===== DATA SECTION =====
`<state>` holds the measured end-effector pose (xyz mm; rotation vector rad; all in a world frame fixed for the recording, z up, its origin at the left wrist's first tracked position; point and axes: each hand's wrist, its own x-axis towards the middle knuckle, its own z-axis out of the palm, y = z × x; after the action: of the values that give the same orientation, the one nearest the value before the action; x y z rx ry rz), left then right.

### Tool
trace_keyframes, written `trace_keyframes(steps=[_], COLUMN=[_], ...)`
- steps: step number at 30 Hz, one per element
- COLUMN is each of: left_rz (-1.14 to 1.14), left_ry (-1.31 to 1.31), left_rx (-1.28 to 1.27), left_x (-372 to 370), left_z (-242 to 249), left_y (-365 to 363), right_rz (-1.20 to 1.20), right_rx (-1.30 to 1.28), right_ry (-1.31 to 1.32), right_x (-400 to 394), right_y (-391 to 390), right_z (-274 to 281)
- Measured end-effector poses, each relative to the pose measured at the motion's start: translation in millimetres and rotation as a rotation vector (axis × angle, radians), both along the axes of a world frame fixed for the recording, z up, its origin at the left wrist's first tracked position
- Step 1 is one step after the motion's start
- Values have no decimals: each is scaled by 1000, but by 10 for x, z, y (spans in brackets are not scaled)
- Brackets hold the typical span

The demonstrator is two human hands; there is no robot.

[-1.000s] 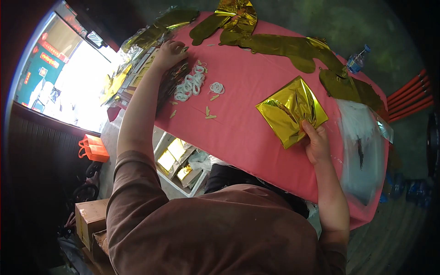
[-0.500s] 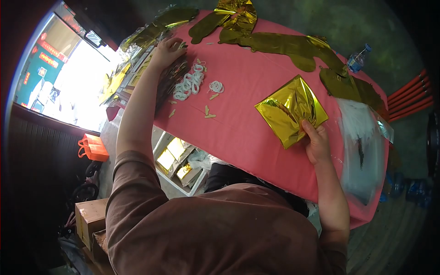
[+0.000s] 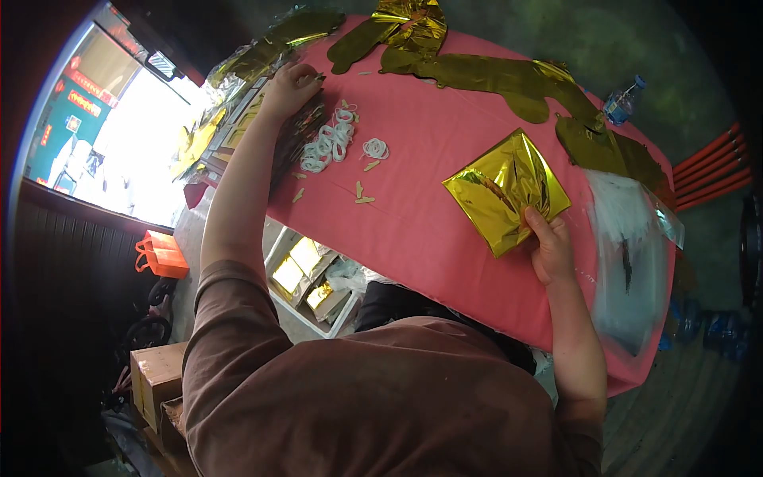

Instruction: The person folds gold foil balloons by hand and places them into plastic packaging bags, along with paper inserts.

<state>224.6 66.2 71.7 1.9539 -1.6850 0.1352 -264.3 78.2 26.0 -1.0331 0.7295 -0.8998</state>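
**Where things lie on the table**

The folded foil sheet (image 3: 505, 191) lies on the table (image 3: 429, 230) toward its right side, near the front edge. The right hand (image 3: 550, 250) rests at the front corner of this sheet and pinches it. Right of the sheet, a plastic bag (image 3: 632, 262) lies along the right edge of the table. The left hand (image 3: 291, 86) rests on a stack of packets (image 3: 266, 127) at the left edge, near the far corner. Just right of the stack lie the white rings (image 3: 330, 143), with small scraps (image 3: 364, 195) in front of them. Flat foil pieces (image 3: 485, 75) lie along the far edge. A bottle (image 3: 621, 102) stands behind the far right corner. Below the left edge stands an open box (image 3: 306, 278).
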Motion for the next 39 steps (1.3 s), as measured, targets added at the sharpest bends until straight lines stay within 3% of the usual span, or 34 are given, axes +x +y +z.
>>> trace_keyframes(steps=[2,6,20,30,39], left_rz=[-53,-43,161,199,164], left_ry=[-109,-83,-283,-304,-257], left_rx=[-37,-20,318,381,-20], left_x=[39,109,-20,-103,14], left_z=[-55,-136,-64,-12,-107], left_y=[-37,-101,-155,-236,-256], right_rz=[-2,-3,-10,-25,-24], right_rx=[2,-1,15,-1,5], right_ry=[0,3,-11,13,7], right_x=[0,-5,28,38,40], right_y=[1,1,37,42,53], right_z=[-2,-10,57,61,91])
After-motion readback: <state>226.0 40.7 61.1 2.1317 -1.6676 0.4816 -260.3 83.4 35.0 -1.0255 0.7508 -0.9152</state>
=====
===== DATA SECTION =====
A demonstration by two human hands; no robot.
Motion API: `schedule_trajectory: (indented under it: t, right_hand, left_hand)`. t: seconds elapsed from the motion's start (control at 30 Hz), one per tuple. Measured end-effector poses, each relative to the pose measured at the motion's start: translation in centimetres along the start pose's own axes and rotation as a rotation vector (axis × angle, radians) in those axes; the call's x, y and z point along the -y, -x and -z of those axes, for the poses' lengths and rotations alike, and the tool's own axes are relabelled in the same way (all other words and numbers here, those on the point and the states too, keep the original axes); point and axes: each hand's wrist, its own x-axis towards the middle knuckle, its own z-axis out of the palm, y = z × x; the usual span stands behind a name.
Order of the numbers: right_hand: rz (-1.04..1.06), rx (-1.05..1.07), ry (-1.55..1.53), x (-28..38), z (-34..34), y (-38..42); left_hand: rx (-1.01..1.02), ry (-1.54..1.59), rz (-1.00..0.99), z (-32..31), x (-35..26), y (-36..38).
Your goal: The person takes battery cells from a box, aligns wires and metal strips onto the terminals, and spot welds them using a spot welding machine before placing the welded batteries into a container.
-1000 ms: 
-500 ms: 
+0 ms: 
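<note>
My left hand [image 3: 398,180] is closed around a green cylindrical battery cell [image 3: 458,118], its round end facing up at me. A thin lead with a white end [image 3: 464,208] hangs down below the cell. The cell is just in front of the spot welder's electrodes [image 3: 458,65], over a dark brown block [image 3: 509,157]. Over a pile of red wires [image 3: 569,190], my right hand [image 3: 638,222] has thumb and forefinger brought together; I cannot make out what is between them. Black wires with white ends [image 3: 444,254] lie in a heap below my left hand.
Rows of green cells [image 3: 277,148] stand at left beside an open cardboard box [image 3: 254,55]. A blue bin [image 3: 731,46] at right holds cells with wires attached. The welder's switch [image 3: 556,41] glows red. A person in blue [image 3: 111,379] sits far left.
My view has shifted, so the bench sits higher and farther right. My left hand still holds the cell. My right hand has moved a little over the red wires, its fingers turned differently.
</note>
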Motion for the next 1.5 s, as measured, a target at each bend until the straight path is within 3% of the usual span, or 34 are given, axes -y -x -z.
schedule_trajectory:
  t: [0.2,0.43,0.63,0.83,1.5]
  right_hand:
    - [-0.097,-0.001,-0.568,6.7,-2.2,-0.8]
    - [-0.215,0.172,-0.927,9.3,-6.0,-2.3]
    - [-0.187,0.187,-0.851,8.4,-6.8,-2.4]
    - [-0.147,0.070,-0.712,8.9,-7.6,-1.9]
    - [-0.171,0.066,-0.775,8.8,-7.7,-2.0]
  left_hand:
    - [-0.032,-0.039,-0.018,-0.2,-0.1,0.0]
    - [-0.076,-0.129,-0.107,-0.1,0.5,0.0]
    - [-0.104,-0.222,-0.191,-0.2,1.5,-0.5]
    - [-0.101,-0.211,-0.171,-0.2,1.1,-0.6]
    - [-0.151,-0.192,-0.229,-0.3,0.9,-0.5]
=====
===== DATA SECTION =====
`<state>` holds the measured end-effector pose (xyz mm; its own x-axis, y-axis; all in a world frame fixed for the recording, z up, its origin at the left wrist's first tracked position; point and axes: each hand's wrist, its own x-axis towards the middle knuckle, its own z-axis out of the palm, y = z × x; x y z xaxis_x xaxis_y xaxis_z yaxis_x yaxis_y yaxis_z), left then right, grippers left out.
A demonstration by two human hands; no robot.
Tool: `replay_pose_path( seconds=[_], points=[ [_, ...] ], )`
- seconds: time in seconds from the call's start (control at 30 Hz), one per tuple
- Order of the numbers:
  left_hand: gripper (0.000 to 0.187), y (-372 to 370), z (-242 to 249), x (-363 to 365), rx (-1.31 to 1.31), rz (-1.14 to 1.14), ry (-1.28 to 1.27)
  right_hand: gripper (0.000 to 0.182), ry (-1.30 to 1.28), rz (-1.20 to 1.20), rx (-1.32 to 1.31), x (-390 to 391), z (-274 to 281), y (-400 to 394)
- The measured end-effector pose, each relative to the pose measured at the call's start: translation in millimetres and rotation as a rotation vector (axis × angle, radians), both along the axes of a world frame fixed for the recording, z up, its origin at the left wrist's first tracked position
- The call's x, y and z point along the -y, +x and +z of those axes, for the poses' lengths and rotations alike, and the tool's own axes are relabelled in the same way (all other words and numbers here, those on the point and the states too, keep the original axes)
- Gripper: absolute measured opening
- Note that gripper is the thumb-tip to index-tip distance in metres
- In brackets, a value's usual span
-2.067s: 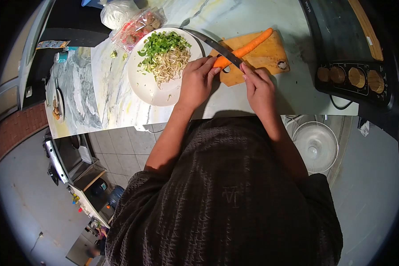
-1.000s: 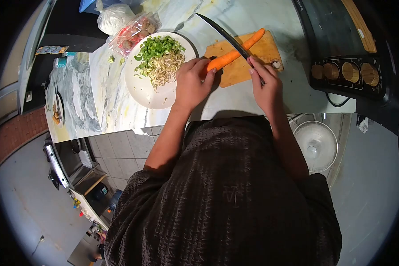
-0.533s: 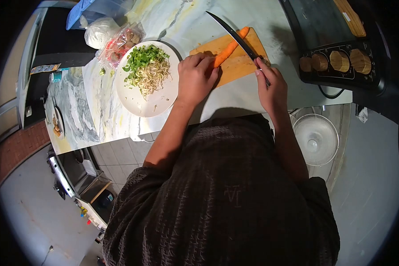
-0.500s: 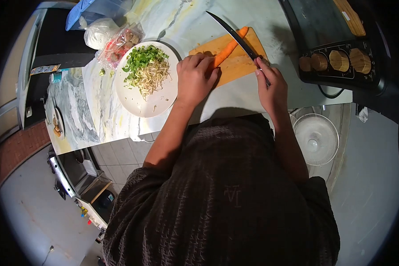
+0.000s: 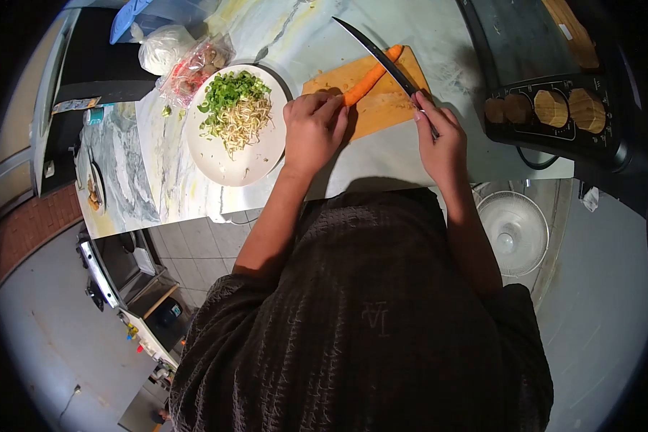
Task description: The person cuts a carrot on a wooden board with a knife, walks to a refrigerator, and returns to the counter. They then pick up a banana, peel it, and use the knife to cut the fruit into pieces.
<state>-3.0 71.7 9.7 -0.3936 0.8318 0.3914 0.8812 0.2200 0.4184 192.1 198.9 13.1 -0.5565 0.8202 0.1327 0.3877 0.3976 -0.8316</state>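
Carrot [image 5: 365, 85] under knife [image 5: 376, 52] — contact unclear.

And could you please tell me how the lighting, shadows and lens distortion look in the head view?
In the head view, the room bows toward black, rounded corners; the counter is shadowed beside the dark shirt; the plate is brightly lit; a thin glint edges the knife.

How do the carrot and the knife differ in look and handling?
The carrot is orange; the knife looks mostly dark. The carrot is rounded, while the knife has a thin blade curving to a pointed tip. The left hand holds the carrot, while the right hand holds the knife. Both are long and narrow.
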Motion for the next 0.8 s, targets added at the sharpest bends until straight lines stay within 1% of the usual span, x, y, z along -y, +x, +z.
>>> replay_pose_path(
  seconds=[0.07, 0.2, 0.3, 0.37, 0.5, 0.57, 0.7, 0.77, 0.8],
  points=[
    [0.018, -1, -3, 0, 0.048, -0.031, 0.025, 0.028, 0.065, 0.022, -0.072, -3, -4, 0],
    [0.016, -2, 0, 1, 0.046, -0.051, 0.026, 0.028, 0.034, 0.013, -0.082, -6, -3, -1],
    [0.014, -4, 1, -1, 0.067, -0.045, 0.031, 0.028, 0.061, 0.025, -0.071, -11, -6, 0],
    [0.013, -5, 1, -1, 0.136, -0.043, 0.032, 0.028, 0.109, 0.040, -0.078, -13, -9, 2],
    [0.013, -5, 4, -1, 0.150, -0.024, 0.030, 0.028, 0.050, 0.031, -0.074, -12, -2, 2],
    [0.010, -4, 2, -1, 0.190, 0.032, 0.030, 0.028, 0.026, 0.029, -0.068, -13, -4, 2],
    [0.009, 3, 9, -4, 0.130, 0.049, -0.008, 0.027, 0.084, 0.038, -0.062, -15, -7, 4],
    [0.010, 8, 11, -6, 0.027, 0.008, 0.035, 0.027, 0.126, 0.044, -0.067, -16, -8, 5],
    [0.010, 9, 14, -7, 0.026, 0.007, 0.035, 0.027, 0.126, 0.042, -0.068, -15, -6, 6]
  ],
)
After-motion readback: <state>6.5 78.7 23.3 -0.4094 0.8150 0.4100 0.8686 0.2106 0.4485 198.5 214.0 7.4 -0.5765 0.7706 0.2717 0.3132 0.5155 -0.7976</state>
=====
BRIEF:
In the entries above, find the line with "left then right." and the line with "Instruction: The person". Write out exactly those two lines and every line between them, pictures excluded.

WRITTEN RESPONSE:
`<state>` holds the measured end-effector pose (xyz mm; rotation vector rad; all in a world frame fixed for the recording, z up, its origin at the left wrist's first tracked position; point and axes: each hand's wrist, its own x-axis towards the middle knuckle, its own z-axis out of the palm, y = z × x; after the action: of the values that give the same orientation, the one nearest the value before the action; x y z rx ry rz), left then right.

### Tool
trace_keyframes, written `trace_keyframes(steps=[_], COLUMN=[_], ...)`
- steps: step number at 30 Hz, one per element
- COLUMN is each of: left_rz (-1.14 to 1.14), left_ry (-1.31 to 1.31), left_rx (-1.28 to 1.27), left_x (-372 to 370), left_z (-242 to 249), left_y (-365 to 363), right_rz (-1.20 to 1.20), right_rx (-1.30 to 1.28), right_ry (-1.31 to 1.32), right_x (-400 to 394), right_y (-391 to 390), right_z (-274 to 281)
- Measured end-effector poses, each relative to the pose measured at the motion's start: translation in millimetres and rotation as a rotation vector (axis × angle, radians), both along the axes of a world frame fixed for the recording, z up, its origin at the left wrist's first tracked position
- Step 1 is one step after the motion's start
- Values have no decimals: each is scaled by 1000, but by 10 for x, z, y (spans in brackets are not scaled)
- Brackets hold the typical span

The demonstrator is two human hands; there is no robot.

[-1.000s] 
[-0.500s] 
[+0.000s] 

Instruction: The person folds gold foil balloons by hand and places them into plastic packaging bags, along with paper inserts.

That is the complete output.